Oblivion was amazing... I gotta say Half-Life 2 or Oblivion.


----------



## GTR0B (Apr 23, 2009)

I'm a Call of Duty 4 purist, so you would expect that to be my No.1, alas.

1. Zelda: OoT (N64)
2. Call of Duty 4 (Xbox 360) *I'm waiting for Modern Warfare 2 to take this spot
3. Perfect Dark (N64)
4. Goldeneye 007 (N64)
5. Call of Duty 5: WaW (Xbox 360)

I should really break out the N64 again, it's been too long.


----------



## ReSiDeNt JoKeR (Apr 28, 2009)

Pretty subjective this one... but my favourites are probably Metal Gear Solid 4, God Of War 2, Killzone 2 and Shadow of The Colossus. Relatively recent I grant you but I feel like games are getting better and better.

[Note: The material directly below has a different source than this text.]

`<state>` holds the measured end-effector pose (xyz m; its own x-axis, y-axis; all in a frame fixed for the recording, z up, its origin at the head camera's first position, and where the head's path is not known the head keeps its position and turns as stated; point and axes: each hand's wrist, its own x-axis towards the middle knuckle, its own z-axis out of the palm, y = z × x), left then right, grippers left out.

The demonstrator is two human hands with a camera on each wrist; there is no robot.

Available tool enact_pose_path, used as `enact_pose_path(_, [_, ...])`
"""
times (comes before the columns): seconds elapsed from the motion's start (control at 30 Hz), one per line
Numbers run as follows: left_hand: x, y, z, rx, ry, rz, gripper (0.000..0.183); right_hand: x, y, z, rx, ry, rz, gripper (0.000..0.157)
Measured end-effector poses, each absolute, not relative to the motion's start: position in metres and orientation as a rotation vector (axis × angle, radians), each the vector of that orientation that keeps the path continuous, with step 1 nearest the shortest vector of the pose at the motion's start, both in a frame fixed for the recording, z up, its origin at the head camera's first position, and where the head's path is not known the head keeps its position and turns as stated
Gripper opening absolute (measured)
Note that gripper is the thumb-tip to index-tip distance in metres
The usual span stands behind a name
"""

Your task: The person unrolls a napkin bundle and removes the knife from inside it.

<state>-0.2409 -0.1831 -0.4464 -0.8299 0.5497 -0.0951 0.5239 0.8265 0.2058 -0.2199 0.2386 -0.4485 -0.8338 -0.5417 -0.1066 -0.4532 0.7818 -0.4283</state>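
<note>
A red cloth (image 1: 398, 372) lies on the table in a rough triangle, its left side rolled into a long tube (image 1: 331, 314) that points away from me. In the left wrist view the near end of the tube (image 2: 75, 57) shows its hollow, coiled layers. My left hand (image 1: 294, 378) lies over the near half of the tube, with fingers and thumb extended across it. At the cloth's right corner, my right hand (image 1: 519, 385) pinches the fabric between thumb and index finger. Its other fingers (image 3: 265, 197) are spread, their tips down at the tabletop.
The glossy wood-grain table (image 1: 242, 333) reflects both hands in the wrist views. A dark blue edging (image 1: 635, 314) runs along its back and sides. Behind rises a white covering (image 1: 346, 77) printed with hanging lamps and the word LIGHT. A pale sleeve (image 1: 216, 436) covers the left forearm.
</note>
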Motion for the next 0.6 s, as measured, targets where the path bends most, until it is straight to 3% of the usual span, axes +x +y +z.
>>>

There are a shitload of games I frickin LOVE (loving most of the things I play on PS3 since i got it a year ago. Uncharted, Mirror's Edge, Street Fighter IV etc) but the above kinda stand out as remarkable landmark games to me to be honest. As for Zelda... I was never much of a Nintendo player so I can't say I ever really spent any time with them. They look a little childish to me though .


----------



## shredfreak (May 12, 2009)

Zelda - NES
Oblivion (PC)
Neverwinter nights - all (PC)
Baldurs gate - all (PC)
Total Annihilation (PC)


----------



## troyguitar (May 12, 2009)

ESPlayer said:


> I'm a Call of Duty 4 purist, so you would expect that to be my No.1, alas.
> 
> 1. Zelda: OoT (N64)
> 2. Call of Duty 4 (Xbox 360) *I'm waiting for Modern Warfare 2 to take this spot
> ...



Somebody likes shooting games!


----------



## xXxPriestessxXx (May 13, 2009)

My favorite games.....hmmm...
1. Final Fantasy 8 (yes I know it isn't everyone's favorite)
2. The COD series as a whole.
3. Street Fighter Turbo
4. Little Big Planet
5. Lost Odyssey


----------



## kazzie (May 13, 2009)

Zelda OOT.

No one will ever change my mind.


----------



## Bound (May 13, 2009)

xXxPriestessxXx said:


> My favorite games.....hmmm...
> 1. Final Fantasy 8 (yes I know it isn't everyone's favorite)
> 2. The COD series as a whole.
> 3. Street Fighter Turbo
> ...



I absolutely love 8, It's my all time favorite. I still have it. It's the only PS game that I still own. Best story, best characters period. This game truly got me hooked on FF and it's the one I compare all other FF games to.

Squall + Ragnarok = w1n.


----------



## BloodyBandage (May 14, 2009)

NBA Jam is up there... Jordan vs Bird was another great classic as well as this RPG game for Super nintendo called Lufia with an epic 99 lvl dungeon


----------



## vampiregenocide (May 14, 2009)

Halo 3
God of War I & II
Left 4 Dead
Bioshock
Gears of War I & II
Run Like Hell
Tony Hawk's Underground
Any Crash Bandicoot game up until Crash bash
Tekken 3
War of the Monsters
The Lost World : Jurassic Park (best looking ps1 game hands down)
Any of the Pokemon gameboy games

Theres probably a couple more


----------



## Crometeef (May 15, 2009)

half life series
metal gear solid series
fallout 3
COD4


----------



## JeffFromMtl (May 16, 2009)

kazzie said:


> Zelda OOT.
> 
> No one will ever change my mind.



You speak nothing but the truth. Speaking of which, when are we gonna storm Ganondorf's castle?


----------



## SnowfaLL (May 16, 2009)

Starcraft once again, duhh people. End thread now.


----------



## Hypothermia (May 25, 2009)

Supreme Commander: Forged Alliance

is the new Starcraft/Total Annihilation/old legandary RTS games.


----------



## Lankles (May 30, 2009)

I feel obliged to resurrect this thread on account of the absence of Grim Fandango. 

1. Grim Fandango
2. Starcraft
3. BANJO MOTHERFUCKING KAZOOIE

insert other games here.


----------



## Thin_Ice_77 (May 30, 2009)

Serious Sam!


----------



## hufschmid (May 30, 2009)

need your help guys....

there is this game which seams to be the one to get, its like a quake style but it seams to be the one to get now and there is a huge internet thing going on with animation movies made...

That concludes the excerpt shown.